Content starts

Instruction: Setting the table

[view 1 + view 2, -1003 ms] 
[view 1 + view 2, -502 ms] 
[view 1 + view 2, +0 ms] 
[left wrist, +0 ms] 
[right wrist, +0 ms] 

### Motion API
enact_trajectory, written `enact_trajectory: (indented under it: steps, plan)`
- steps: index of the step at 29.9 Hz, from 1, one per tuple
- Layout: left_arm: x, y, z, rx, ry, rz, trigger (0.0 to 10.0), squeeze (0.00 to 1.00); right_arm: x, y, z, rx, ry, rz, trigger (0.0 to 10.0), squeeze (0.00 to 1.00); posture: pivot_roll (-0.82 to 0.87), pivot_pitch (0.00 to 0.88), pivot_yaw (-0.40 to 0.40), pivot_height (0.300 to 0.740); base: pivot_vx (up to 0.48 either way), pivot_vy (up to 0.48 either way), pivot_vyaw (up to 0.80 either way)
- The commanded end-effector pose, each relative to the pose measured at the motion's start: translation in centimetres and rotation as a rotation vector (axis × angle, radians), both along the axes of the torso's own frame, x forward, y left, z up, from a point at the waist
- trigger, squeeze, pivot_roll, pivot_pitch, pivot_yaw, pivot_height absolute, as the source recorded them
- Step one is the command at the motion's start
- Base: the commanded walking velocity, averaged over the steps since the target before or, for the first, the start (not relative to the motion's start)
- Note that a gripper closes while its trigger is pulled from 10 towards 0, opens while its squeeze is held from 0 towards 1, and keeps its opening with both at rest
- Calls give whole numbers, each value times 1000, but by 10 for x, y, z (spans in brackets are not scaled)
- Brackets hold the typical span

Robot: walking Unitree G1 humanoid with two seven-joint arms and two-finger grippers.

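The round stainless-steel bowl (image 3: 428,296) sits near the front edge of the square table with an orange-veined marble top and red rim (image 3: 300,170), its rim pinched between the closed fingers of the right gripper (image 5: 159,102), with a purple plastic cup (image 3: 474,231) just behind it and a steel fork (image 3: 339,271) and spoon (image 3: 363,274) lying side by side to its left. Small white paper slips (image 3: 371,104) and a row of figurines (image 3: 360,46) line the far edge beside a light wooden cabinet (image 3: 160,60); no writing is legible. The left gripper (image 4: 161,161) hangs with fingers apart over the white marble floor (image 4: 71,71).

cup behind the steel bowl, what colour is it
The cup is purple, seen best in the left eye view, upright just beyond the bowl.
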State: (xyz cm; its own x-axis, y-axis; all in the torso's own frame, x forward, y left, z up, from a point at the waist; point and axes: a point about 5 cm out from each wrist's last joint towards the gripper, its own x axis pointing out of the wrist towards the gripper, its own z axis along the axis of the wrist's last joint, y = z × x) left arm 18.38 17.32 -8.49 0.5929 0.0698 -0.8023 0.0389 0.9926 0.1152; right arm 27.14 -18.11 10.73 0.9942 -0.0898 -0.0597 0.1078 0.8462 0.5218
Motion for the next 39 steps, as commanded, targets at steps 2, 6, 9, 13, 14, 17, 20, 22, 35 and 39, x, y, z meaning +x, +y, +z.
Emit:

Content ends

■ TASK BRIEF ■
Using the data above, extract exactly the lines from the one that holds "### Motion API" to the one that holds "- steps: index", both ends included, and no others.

■ WRITTEN RESPONSE ■
### Motion API
enact_trajectory, written `enact_trajectory: (indented under it: steps, plan)`
- steps: index of the step at 29.9 Hz, from 1, one per tuple

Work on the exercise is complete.